INSTRUCTIONS TO FOLLOW: All that should be output is the block of lines below from the line with "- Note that" to the line with "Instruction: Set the", both included, exactly as written.

TASK DATA:
━━━━

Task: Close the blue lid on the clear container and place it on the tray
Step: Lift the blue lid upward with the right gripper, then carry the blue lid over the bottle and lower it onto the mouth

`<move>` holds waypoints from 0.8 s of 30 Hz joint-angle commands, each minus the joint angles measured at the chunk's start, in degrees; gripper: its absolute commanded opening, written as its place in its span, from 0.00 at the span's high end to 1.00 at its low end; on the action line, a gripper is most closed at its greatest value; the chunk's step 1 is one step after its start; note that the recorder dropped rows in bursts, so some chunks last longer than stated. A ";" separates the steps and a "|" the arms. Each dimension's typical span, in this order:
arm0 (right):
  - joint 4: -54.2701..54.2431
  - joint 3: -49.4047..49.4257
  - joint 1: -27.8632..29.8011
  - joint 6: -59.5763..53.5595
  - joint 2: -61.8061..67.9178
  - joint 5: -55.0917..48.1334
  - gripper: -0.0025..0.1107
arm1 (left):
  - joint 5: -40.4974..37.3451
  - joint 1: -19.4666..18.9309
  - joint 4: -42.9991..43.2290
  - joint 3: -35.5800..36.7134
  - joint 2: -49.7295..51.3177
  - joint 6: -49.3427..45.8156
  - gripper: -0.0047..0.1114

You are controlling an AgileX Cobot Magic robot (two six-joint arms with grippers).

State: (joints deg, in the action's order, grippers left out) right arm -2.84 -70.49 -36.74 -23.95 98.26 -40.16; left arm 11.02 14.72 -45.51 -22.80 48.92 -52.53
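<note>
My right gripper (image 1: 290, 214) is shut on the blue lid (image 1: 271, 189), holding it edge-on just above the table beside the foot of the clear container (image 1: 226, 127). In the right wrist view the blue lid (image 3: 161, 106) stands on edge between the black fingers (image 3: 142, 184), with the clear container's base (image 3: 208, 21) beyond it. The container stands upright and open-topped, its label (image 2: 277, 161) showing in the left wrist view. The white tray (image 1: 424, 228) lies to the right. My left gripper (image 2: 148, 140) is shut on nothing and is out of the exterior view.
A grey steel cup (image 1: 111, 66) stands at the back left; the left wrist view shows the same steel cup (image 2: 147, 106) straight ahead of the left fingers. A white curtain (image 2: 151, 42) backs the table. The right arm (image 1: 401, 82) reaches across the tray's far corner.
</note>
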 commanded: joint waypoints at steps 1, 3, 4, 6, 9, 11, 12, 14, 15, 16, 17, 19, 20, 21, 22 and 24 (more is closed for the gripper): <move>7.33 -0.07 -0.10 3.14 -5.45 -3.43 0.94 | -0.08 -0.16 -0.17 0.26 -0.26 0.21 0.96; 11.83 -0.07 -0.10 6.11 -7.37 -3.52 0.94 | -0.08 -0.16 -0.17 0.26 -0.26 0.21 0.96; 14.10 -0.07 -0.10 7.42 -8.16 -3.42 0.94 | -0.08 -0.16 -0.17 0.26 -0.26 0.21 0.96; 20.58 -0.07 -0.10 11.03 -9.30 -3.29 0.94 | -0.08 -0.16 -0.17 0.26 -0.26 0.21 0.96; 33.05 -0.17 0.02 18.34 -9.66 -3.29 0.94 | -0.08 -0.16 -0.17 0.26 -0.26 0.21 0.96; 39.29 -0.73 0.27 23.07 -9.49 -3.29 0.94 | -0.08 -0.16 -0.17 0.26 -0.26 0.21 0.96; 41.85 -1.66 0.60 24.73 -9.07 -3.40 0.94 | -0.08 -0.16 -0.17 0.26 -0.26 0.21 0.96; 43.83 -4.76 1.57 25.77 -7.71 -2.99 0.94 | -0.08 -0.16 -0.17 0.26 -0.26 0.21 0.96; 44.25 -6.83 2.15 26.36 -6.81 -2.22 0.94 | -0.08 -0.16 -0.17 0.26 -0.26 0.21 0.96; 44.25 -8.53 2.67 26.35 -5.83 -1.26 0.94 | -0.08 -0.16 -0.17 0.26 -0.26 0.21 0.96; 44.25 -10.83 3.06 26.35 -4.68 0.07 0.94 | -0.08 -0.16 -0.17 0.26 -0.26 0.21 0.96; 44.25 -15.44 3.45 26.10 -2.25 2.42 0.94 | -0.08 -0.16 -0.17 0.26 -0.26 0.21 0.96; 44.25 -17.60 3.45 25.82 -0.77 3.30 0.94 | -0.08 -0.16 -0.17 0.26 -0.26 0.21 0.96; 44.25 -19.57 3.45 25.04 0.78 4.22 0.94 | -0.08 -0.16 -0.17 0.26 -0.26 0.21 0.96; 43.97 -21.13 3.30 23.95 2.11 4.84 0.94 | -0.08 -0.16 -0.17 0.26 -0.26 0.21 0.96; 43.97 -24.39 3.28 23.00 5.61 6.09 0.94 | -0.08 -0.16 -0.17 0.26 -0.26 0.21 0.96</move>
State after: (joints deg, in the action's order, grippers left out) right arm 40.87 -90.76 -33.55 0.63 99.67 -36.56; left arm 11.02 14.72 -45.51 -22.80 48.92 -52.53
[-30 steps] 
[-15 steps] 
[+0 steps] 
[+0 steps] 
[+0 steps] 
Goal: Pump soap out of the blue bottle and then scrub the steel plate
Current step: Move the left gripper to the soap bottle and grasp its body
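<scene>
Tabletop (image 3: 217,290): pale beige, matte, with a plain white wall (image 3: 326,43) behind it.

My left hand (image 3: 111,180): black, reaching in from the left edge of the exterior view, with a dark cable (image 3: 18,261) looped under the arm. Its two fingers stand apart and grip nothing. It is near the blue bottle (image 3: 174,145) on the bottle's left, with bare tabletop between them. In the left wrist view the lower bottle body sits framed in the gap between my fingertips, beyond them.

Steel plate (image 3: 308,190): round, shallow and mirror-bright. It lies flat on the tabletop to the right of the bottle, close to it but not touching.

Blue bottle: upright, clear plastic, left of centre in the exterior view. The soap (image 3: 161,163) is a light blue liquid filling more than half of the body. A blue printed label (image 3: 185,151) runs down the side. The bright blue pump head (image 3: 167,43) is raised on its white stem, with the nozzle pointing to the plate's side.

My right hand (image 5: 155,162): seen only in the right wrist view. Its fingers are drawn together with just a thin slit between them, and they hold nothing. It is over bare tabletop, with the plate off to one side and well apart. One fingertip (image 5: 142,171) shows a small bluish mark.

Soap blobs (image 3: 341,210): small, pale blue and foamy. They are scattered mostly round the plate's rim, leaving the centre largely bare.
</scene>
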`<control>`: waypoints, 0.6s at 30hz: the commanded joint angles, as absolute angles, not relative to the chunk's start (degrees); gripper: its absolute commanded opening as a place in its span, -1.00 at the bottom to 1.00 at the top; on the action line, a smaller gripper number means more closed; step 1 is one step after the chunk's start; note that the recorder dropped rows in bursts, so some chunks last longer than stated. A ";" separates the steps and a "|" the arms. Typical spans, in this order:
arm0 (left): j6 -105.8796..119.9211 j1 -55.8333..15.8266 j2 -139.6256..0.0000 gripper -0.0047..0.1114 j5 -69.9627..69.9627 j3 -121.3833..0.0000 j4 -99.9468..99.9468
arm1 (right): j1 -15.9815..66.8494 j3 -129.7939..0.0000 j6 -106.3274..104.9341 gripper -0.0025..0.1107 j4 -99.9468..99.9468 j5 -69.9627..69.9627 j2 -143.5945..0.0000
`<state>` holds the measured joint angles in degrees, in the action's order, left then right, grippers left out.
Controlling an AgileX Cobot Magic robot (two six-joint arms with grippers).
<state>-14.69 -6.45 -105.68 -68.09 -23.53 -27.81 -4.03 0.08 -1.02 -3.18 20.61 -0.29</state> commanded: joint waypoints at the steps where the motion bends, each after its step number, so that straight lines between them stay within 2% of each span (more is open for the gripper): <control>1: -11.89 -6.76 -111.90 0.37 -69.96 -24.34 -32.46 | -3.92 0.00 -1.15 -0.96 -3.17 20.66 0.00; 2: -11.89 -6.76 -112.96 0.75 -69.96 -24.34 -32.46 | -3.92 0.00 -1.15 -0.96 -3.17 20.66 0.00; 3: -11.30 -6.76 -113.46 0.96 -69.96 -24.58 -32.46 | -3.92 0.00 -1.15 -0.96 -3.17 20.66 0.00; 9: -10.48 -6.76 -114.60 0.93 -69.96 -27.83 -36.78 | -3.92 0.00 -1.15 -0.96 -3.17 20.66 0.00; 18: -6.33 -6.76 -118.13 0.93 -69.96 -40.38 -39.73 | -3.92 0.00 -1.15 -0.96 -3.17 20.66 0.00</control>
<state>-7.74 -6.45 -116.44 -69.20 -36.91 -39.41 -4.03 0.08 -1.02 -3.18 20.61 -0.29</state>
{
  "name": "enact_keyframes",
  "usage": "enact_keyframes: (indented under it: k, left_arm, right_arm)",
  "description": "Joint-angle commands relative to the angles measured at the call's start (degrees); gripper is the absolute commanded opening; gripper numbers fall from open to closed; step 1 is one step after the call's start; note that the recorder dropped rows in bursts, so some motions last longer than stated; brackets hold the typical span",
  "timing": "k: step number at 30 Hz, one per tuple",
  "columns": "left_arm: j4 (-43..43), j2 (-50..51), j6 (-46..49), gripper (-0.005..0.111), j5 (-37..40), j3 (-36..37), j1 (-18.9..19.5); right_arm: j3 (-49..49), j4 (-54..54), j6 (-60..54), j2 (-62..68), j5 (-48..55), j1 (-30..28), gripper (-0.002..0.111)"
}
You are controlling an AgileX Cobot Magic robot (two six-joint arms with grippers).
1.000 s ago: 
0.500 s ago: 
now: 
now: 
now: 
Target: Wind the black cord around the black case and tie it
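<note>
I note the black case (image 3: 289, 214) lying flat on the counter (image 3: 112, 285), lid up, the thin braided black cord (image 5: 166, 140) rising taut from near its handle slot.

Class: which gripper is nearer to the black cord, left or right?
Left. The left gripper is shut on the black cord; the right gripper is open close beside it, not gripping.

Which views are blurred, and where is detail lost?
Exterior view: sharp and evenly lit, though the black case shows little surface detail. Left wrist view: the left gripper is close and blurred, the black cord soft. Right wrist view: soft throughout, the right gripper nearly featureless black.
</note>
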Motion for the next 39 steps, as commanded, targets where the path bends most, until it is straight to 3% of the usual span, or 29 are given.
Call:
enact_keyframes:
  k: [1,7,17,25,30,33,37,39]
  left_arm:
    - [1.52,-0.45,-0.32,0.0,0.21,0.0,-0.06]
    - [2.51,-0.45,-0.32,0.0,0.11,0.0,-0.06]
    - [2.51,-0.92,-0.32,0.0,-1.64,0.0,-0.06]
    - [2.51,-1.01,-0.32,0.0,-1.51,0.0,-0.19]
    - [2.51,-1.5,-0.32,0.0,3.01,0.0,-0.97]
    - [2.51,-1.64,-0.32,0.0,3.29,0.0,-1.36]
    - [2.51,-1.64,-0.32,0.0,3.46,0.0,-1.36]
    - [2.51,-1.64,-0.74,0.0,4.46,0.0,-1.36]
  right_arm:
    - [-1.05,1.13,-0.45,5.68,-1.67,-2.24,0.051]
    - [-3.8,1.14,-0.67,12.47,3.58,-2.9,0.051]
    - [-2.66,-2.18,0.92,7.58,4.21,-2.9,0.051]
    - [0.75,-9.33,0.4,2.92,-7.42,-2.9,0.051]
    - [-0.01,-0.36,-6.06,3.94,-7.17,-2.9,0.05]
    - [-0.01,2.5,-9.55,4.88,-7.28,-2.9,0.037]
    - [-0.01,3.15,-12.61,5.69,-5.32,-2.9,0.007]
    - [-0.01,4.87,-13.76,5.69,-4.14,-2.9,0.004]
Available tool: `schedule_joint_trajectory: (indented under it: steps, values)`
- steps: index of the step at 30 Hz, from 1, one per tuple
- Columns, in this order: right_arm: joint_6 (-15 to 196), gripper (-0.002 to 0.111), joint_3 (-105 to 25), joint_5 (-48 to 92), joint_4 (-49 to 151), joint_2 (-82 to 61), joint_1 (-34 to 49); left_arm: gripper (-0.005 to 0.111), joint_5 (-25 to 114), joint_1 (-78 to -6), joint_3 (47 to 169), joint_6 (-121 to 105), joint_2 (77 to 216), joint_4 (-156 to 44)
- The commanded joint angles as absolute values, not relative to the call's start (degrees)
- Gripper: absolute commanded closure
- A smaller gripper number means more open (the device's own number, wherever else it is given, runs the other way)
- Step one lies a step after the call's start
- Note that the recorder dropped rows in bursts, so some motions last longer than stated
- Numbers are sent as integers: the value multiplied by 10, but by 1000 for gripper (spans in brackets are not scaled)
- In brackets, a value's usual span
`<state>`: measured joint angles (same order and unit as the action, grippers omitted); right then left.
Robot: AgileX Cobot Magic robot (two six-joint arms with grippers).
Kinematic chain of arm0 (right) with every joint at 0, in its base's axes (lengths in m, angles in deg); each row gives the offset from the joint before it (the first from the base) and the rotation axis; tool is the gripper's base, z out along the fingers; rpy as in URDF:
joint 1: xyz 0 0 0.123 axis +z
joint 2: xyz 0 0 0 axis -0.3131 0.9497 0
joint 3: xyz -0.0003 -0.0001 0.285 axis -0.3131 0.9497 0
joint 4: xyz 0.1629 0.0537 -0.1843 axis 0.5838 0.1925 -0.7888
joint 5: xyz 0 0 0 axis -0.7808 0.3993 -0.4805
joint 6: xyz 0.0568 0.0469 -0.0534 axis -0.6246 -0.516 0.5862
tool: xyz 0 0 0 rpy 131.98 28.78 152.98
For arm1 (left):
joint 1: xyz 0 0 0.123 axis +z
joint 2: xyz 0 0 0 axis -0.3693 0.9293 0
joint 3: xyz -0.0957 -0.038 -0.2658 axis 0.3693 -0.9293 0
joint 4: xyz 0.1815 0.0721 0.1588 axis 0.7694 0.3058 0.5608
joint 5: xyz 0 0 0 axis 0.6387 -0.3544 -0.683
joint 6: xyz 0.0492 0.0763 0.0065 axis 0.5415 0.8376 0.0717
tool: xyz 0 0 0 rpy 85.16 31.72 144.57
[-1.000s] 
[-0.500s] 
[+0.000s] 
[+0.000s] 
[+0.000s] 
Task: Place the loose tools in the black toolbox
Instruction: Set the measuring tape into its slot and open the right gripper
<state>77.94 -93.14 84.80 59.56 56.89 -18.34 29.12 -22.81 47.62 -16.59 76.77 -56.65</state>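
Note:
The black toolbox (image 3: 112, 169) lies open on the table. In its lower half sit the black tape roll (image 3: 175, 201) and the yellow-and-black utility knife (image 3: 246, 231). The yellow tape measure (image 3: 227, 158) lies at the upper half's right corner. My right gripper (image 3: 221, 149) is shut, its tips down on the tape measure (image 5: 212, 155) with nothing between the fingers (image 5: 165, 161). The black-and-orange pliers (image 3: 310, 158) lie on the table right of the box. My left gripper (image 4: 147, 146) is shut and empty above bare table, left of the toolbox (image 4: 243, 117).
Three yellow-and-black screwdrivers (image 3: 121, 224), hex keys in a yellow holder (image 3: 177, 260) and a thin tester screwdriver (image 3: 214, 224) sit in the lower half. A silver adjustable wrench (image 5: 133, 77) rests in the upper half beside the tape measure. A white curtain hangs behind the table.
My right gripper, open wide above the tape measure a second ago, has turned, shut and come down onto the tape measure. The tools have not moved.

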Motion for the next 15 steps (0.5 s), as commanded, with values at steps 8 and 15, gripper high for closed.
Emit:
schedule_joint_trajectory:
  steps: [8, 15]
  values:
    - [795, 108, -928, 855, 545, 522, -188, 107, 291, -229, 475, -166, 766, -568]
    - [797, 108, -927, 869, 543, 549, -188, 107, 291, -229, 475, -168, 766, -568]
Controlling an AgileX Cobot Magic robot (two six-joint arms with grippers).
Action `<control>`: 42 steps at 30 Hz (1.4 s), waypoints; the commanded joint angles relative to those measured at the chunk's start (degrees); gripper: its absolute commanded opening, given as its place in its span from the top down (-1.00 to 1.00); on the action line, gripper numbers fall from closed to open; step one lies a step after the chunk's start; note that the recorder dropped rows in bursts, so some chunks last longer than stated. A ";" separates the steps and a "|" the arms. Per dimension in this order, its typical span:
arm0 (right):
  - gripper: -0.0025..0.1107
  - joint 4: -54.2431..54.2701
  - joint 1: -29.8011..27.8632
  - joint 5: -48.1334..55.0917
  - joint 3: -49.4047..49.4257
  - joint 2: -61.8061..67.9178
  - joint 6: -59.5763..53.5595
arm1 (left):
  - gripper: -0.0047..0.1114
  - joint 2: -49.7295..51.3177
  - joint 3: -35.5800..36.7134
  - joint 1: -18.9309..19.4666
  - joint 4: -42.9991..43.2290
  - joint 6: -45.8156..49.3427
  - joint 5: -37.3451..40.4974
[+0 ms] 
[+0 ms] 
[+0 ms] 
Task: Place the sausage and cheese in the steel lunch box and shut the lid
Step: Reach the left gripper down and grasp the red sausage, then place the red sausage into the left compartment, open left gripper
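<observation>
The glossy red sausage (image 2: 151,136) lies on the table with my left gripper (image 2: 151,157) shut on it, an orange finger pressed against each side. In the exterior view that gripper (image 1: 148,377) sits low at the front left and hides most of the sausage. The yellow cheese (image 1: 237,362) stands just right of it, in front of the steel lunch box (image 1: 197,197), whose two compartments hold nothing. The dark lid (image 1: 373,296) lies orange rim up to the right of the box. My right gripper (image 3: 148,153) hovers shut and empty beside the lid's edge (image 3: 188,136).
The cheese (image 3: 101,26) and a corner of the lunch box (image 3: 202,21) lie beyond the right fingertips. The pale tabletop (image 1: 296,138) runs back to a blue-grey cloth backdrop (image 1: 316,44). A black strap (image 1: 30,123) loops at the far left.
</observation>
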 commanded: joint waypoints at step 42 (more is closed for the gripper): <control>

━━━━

RESPONSE:
- Note that the recorder dropped rows in bursts, so some motions last longer than stated
- Numbers are sent as integers: the value multiplied by 10, but by 1000 for gripper (spans in brackets are not scaled)
- In brackets, a value's usual span
`<state>`: measured joint angles (same order and unit as the action, grippers omitted); right then left.
Robot: AgileX Cobot Magic robot (two six-joint arms with grippers).
Kinematic chain of arm0 (right) with every joint at 0, in its base's axes (lengths in m, angles in deg); each row gives the offset from the joint before it (the first from the base) and the rotation axis; tool is the gripper's base, z out along the fingers; rpy as in URDF:
joint 1: xyz 0 0 0.123 axis +z
joint 2: xyz 0 0 0 axis -0.3131 0.9497 0
joint 3: xyz -0.0003 -0.0001 0.285 axis -0.3131 0.9497 0
joint 4: xyz 0.1629 0.0537 -0.1843 axis 0.5838 0.1925 -0.7888
joint 5: xyz 0 0 0 axis -0.7808 0.3993 -0.4805
joint 6: xyz 0.0568 0.0469 -0.0534 axis -0.6246 -0.516 0.5862
tool: xyz 0 0 0 rpy 131.98 28.78 152.98
For arm1 (left):
joint 1: xyz 0 0 0.123 axis +z
joint 2: xyz 0 0 0 axis -0.3693 0.9293 0
joint 3: xyz -0.0957 -0.038 -0.2658 axis 0.3693 -0.9293 0
joint 4: xyz 0.1815 0.0721 0.1588 axis 0.7694 0.3058 0.5608
joint 5: xyz 0 0 0 axis 0.6387 -0.3544 -0.683
joint 6: xyz 0.0492 0.0763 0.0065 axis 0.5415 0.8376 0.0717
tool: xyz 0 0 0 rpy 85.16 31.72 144.57
[-1.000s] 
[-0.500s] 
[+0.000s] 
[+0.000s] 
[+0.000s] 
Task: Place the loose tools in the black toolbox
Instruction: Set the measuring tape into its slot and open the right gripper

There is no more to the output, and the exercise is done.